** Opening Material provided block **

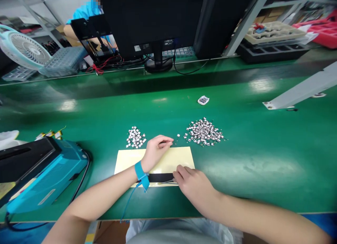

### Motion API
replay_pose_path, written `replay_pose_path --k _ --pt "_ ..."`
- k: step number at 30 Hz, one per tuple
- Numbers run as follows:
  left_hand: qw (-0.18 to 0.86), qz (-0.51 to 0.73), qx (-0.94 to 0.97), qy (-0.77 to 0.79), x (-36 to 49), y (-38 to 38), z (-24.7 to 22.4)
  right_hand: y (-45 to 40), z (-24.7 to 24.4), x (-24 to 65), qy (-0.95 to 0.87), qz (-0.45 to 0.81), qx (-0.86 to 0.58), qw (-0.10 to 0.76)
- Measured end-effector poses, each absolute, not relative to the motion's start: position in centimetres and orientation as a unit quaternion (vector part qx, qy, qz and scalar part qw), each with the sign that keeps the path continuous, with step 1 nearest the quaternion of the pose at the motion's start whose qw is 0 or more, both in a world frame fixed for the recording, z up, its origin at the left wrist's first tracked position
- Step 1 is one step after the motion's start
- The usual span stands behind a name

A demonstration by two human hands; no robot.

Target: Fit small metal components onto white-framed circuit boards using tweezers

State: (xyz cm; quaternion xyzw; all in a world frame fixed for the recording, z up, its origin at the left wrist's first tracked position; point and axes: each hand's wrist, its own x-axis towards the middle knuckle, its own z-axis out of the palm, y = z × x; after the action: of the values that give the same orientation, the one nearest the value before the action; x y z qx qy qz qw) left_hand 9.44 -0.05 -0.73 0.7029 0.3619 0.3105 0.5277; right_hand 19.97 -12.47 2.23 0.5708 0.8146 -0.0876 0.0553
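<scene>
My left hand, with a blue wrist strap at its wrist, reaches over the yellow sheet. Its fingers are pressed together near the sheet's far edge; what they hold, if anything, is too small to name. My right hand is closed on thin metal tweezers at the sheet's right side, their tips pointing left. A black strip lies across the sheet's near part. Beyond the sheet are a small pile of tiny metal parts and a larger pile, with one lone part between them.
A blue device with a black cable stands at the left. A white oval piece lies farther back. Behind are a monitor, a fan, trays and another person in blue. A metal bracket reaches in from the right.
</scene>
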Motion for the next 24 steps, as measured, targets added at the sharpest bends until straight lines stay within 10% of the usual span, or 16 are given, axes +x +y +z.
replay_pose_path --k 13,24 --pt "0.662 0.313 0.551 0.4 9.8 0.2 -0.3 -9.3 2.1 23.3 0.678 -0.394 0.612 -0.107" --pt "0.6 0.363 0.659 0.272 9.4 -0.4 0.1 -7.4 1.7 25.0 0.42 -0.563 0.527 -0.479"
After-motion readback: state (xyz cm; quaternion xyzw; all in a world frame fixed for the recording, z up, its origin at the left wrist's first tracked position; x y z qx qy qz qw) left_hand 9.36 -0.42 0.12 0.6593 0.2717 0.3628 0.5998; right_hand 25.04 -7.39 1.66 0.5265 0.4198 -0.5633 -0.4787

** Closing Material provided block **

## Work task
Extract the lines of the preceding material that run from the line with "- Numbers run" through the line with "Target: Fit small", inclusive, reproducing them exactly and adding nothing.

## Exercise output
- Numbers run as follows:
  left_hand: qw (-0.18 to 0.86), qz (-0.51 to 0.73), qx (-0.94 to 0.97), qy (-0.77 to 0.79), x (-36 to 49), y (-38 to 38), z (-24.7 to 22.4)
  right_hand: y (-45 to 40), z (-24.7 to 24.4), x (-24 to 65), qy (-0.95 to 0.87), qz (-0.45 to 0.81), qx (-0.86 to 0.58), qw (-0.10 to 0.76)
- Measured end-effector poses, each absolute, not relative to the motion's start: position in centimetres and orientation as a unit quaternion (vector part qx, qy, qz and scalar part qw), each with the sign that keeps the path continuous, with step 1 nearest the quaternion of the pose at the motion's start whose qw is 0 or more, both in a world frame fixed for the recording, z up, its origin at the left wrist's first tracked position
- Step 1 is one step after the motion's start
- The usual span stands behind a name

A demonstration by two human hands; no robot.

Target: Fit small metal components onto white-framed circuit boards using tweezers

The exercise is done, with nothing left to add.